Silence reigned in the little thicket after that. Harding listened with all his ears, but could not hear a leaf rustle or a twig snap as Carl moved away from the spot. He waited all of five minutes, and then moved up to take possession of his property. After a little search he found them all there, and with something that sounded like an oath he took them under his arm and made the best of his way back to his lodge.

“I’ve either got to go with them fellows to the Bad Lands, and get whipped when they do, or I must go and surrender myself,” he said to himself. “I know that little snipe could have said something for me if he had chosen to do it; but here I am, with everybody down on me. Blessed if I know what to do.”

“I think he has more cheek than any man I ever saw,” muttered Carl, as he moved cautiously away from his place of concealment. “He makes an attempt to rob father and gets a bullet in him for his pains, and then comes to me with the request that I will say something for him! Mighty clear of it. I would say something that would get him stretched up by the neck, if I could.”


CHAPTER XV.
Five Years Before.

About forty miles distant from Fort Scott, in a quiet valley surrounded on all sides by stately hills, the ranch of Mr. Preston was located. The valley was fifty miles long and half as wide, and the owner had no difficulty in protecting his stock during the winter storms which now and then spread over the valley, accompanied by a driving snow that effectually shut the cowboys off from all contact with the outside world. A river flowed through within a hundred yards or so of the house, and on the wild fowl that frequented its banks during the fall and winter Carl Preston had received his first instruction in wing-shooting. Game of nearly all kinds was abundant, and it was no trouble at all for the ranchmen who wanted a haunch of venison to shoot a deer when they came to the river for water. It was a quiet, happy home, and Carl never would have thought of leaving it had his father been spared to him.

The house was a rambling structure, built of rough boards, dismal-looking enough on the outside, but in the interior it was fitted up as any boy would care to have it. A porch ran the full length of the front of the house, and one day in the month of June Carl Preston sat on it, deeply interested in some work the foreman was doing upon his saddle. Carl was at that time seventeen years of age, and, to quote from the herdsmen, with whom he was an especial favorite, he was “as likely a boy as ever stood up.” But there was one objection to Carl, and that was, he never would study his books.
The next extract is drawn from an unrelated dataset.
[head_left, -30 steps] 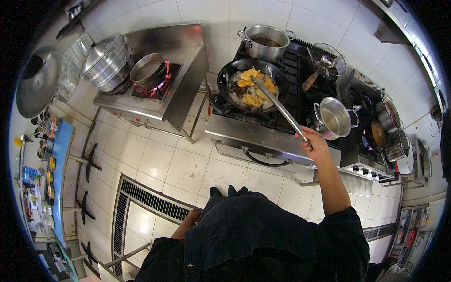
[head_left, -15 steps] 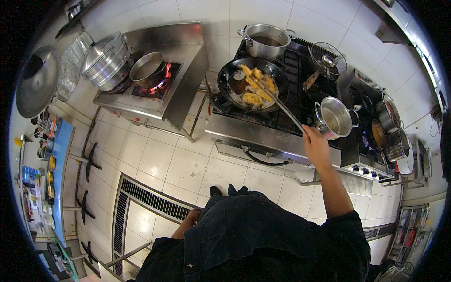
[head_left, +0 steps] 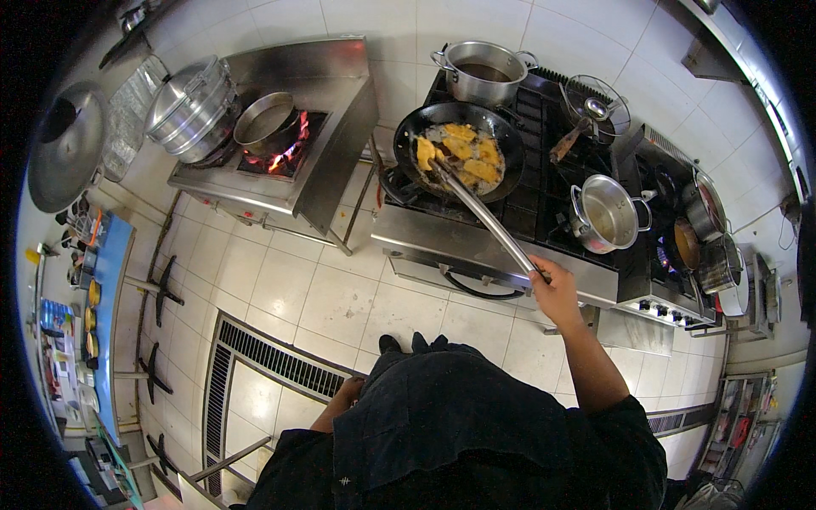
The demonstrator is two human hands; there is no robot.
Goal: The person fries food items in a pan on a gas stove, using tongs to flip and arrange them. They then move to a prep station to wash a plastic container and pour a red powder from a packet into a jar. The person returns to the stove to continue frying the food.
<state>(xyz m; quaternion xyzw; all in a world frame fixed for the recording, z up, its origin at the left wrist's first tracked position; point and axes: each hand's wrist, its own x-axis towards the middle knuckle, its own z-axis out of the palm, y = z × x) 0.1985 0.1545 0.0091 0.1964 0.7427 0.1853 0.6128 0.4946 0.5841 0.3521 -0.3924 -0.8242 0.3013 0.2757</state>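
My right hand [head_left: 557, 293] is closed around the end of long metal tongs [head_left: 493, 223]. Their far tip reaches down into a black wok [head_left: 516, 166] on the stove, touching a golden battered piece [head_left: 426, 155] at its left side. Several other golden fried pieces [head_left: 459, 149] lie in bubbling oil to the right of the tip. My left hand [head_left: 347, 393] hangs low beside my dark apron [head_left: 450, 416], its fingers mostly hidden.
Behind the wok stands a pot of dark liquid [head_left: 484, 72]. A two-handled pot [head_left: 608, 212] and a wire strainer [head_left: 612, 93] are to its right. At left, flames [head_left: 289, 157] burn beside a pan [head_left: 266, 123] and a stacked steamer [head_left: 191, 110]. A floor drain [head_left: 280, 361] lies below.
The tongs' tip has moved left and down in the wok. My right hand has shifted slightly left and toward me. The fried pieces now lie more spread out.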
According to Colonel Dodge, he found more excitement in horses and guns than he did in anything else. He tried hard to master a lesson that his father gave him, but just as surely as anything happened outside, he would go out to see what the matter was. Did any of the cattle become alarmed and threaten a stampede, Carl wanted to be sure that the cowboy got ahead of them and kept them from going out at the entrance of the valley onto the prairie; or, if a horseman was selected that morning at breakfast to break in a bronco, Carl would happen on the porch about the time he got ready to begin, and see that the horse did not do the cowboy any damage. At last his father became disheartened, put away the books, and began work on Carl’s education himself. He took him into the field with him every time he went, all the while discoursing upon some subject in which he hoped Carl would be interested, and in this way the boy learned much that he could not have got out of books.
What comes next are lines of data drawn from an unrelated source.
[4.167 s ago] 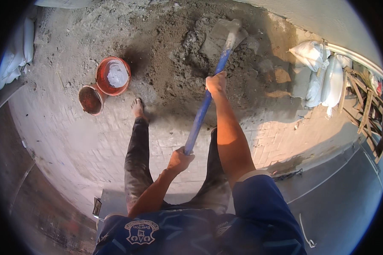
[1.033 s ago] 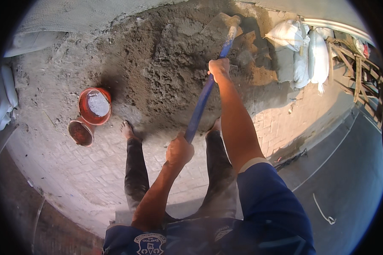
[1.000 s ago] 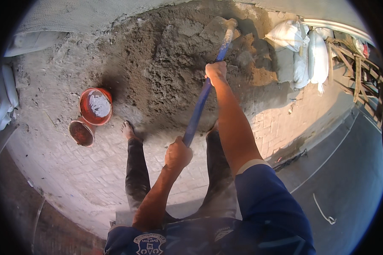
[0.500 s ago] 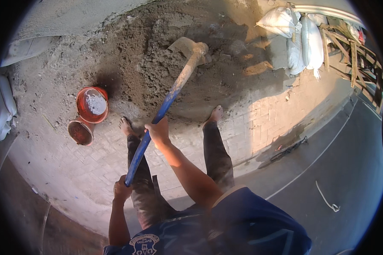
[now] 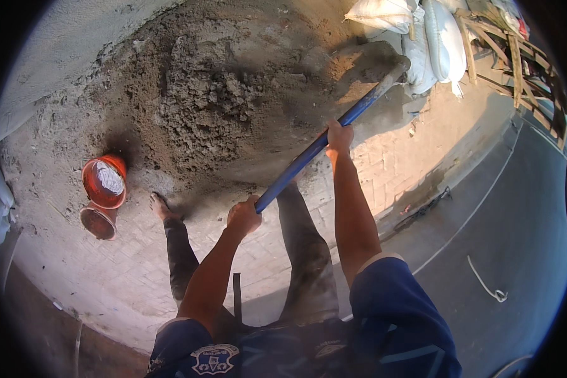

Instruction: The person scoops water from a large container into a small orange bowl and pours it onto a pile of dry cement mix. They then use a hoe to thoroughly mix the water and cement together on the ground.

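A long-handled hoe (image 5: 305, 157) with a blue handle is held in both hands, slanting up to the right. Closed around the butt end of the handle is my left hand (image 5: 244, 215). My right hand (image 5: 339, 137) grips it farther up. The hoe's head, smeared with grey and partly blurred, is at the far right beside the white sacks (image 5: 446, 41). Left of it spreads a rough heap of wet grey mortar (image 5: 211, 104), lumpy in the middle and smeared thin on its right side.
An orange bucket (image 5: 87, 179) with white material inside stands left of my bare foot (image 5: 160, 206), touching a second bucket (image 5: 98, 222). Wooden pieces (image 5: 516, 72) are stacked at the far right. A paved strip (image 5: 145, 264) runs beneath me, and more sacks (image 5: 0, 201) lie at the left edge.
The hoe's head has swung from the mortar heap rightward to beside the sacks. Both hands have moved right and forward with the handle, and my right foot is now behind it.
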### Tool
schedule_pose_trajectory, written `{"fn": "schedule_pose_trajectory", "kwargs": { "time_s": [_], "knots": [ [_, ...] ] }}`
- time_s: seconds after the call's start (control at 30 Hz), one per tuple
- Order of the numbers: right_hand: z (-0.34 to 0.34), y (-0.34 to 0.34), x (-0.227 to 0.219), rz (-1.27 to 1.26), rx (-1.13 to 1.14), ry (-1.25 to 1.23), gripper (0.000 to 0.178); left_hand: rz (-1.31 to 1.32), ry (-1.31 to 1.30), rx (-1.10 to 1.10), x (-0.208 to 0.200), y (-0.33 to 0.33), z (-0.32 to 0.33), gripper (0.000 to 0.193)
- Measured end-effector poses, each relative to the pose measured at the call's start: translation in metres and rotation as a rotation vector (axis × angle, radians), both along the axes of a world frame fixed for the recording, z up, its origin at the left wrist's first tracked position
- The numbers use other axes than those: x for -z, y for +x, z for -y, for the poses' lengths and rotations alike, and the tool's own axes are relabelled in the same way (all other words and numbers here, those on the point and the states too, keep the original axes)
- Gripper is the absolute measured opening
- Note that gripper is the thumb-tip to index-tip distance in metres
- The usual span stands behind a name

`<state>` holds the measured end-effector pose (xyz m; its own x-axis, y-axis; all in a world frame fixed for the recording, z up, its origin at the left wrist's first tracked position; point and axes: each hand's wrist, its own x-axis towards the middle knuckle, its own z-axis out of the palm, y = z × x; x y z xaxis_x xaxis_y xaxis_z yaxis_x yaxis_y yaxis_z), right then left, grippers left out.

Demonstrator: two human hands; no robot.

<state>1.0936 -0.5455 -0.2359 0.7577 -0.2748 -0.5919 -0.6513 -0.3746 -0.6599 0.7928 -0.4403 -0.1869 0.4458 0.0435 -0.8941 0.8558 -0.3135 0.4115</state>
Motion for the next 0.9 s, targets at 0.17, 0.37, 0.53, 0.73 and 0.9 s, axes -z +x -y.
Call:
{"fn": "schedule_pose_trajectory", "kwargs": {
  "time_s": [0.17, 0.37, 0.53, 0.73, 0.9],
  "knots": [
    [0.019, 0.105, 0.050, -0.038, -0.170, -0.219, 0.020, -0.032, -0.011, 0.000, 0.041, 0.094, 0.039, 0.040],
    [-0.026, 0.117, 0.061, -0.029, -0.294, -0.475, 0.029, -0.031, -0.041, -0.049, 0.035, 0.099, 0.019, 0.037],
    [-0.022, 0.110, 0.053, -0.172, -0.118, -0.427, 0.027, -0.024, -0.067, 0.041, -0.056, 0.103, -0.048, 0.034],
    [-0.093, 0.006, 0.018, -0.338, 0.174, -0.081, 0.030, -0.007, 0.050, 0.179, -0.123, 0.042, -0.157, 0.031],
    [-0.149, -0.072, 0.013, -0.366, 0.247, 0.074, 0.011, -0.036, 0.190, 0.238, -0.160, -0.016, -0.208, 0.029]
  ]
}}
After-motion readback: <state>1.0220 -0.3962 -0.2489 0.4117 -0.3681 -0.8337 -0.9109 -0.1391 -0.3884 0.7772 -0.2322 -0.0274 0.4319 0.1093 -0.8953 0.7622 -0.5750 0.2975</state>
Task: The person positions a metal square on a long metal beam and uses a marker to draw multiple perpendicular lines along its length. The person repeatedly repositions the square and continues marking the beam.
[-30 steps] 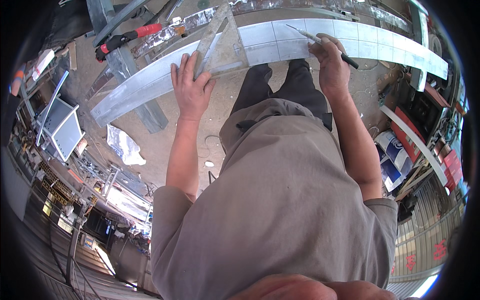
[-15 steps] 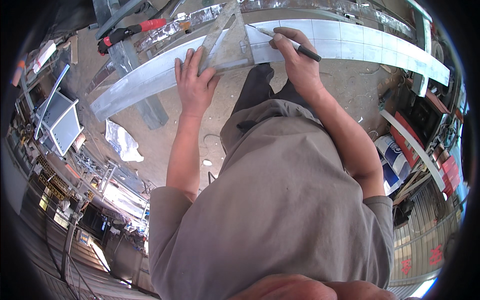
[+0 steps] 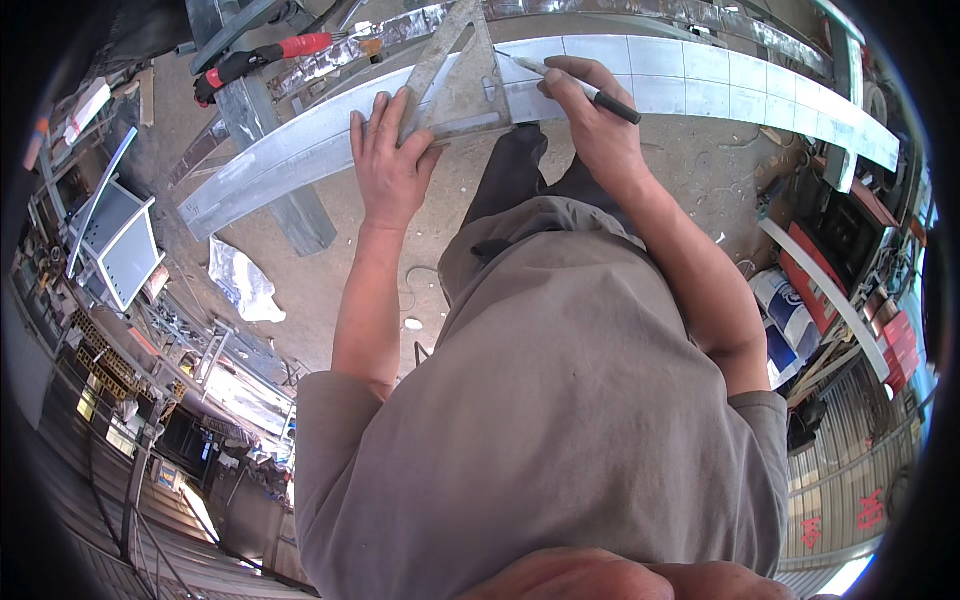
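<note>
Lowest in the frame is the person's grey shirt (image 3: 540,420), with both forearms rising from it toward the top of the picture. Up the left-centre, the left hand (image 3: 388,165) lies flat with fingers spread, pressing down a metal triangular square (image 3: 462,80) so that its lower edge sits against the near edge of the long pale metal strip (image 3: 690,75); it pins the tool rather than gripping it. Just right of it, at top centre, the right hand (image 3: 590,115) is pinched around a black-capped marker (image 3: 580,88), whose tip touches the strip right beside the square's right-hand edge. The step in hand looks like scribing a line across the strip along that edge; the next move would call for the square to be kept from slipping while the tip follows the edge. Farther off, in the upper left, a red-handled tool (image 3: 262,58) lies on a metal beam (image 3: 262,140).
</note>
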### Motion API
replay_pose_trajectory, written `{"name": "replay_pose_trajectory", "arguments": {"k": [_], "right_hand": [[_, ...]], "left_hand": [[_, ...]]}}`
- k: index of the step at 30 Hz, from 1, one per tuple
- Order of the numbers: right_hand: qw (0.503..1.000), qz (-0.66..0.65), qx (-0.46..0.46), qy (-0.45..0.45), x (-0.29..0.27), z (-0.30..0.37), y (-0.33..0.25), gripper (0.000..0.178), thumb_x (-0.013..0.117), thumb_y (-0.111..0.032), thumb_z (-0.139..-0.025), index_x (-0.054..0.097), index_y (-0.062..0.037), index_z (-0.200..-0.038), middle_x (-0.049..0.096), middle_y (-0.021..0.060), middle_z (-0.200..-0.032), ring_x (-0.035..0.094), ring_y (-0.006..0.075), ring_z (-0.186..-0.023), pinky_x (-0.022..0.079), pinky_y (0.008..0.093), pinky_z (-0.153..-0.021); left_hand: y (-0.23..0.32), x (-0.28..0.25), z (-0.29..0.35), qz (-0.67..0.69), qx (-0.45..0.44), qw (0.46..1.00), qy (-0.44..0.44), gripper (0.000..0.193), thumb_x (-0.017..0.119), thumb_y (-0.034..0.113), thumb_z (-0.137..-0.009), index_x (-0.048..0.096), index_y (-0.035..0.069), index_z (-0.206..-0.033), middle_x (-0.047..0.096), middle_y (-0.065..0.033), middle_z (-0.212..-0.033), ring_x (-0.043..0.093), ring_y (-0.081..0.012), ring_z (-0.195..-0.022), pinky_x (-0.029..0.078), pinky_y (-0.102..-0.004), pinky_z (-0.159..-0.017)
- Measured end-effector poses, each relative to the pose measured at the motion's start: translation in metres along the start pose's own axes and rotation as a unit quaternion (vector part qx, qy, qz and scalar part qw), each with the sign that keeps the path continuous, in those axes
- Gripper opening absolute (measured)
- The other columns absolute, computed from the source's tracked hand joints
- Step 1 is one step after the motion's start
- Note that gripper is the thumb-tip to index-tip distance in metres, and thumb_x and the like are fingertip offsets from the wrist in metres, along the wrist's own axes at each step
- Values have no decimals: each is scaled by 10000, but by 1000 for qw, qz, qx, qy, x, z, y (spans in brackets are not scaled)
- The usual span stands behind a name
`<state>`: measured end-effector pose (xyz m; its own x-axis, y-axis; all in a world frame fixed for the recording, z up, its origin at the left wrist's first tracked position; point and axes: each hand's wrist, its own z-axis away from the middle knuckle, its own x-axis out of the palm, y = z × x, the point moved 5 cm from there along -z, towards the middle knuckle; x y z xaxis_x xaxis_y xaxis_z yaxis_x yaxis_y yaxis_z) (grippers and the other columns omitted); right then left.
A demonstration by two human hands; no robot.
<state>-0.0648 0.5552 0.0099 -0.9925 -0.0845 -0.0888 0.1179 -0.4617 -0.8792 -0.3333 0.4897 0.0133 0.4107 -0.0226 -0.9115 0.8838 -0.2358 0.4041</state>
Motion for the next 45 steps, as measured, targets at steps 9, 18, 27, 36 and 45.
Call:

“So you think you won’t be lonely any more after your cousin comes?” said the foreman, stopping to pound down a waxed end with his hammer. “Well, I hope you will like him, but I am afraid you won’t.”

Mr. Preston had left home three days before to go to Standing Rock Agency for the purpose of meeting this cousin, and he had purposely left Carl at home till he could see what manner of boy it was that he was going to meet.
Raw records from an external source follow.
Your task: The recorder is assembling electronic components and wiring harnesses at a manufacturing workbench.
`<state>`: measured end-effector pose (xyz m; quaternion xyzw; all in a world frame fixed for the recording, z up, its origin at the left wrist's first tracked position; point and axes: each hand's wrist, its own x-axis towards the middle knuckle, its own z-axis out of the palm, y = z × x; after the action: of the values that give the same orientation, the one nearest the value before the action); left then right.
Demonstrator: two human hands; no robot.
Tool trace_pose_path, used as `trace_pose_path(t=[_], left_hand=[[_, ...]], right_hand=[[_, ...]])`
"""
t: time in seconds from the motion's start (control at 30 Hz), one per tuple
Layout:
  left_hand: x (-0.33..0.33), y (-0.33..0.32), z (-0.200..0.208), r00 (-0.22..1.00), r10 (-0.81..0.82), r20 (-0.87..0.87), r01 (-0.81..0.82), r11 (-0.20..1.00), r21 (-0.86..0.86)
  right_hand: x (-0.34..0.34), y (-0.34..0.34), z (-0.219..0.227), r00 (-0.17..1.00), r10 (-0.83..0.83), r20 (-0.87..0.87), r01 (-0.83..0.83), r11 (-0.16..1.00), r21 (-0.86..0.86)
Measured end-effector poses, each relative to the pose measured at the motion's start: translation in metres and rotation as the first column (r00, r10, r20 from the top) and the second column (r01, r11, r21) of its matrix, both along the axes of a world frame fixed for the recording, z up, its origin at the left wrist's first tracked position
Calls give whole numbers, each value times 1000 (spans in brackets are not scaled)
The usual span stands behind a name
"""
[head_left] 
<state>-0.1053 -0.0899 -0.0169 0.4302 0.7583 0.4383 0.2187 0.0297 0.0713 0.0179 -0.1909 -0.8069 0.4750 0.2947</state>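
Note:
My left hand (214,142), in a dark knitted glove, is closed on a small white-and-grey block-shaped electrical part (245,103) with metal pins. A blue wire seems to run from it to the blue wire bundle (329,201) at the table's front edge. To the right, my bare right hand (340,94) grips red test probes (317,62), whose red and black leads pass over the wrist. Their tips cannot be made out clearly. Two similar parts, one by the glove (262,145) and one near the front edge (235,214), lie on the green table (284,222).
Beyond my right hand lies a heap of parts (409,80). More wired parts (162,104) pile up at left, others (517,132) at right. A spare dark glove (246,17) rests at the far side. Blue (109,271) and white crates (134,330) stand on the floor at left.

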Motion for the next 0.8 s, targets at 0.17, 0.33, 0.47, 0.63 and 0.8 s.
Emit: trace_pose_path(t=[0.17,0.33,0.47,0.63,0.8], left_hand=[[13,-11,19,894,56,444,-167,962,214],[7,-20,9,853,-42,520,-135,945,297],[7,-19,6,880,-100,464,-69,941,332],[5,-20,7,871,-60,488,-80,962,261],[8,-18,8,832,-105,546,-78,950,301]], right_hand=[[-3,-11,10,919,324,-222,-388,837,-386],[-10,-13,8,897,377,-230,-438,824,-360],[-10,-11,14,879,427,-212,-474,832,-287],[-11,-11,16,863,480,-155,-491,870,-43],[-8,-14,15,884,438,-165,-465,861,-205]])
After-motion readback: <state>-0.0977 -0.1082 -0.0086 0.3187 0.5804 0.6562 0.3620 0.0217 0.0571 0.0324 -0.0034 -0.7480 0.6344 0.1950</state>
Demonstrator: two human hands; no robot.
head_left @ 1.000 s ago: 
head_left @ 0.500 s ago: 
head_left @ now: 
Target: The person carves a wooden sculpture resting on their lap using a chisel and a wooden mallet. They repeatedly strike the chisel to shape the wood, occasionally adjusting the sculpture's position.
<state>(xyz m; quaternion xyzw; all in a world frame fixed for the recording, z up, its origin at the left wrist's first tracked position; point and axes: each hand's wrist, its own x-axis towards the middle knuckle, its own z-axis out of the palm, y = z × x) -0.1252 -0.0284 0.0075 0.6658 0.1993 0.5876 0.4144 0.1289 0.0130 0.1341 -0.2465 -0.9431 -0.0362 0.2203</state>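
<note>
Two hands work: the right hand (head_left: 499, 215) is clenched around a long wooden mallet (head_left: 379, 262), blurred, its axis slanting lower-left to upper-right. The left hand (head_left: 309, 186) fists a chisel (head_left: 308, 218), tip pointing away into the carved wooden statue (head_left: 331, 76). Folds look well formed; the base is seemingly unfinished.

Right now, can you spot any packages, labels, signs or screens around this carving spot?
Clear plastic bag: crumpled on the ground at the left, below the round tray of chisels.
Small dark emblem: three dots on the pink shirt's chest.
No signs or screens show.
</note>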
This boy Claude was the only son of Mr. Preston’s brother, who lived in St. Louis. During his father’s lifetime, for Claude was now an orphan, Mr. Preston often had calls for money and assistance, until he began to believe that really his brother did not amount to much. He got him situations, only to have the man throw them up at last. To his brother’s inquiry as to why he had done so he always replied that it was something to which he was not adapted, and begged for something easier. Now the man was dead and Claude was left alone. He wrote to Mr. Preston, and, telling of the death of his father, asked him what he should do.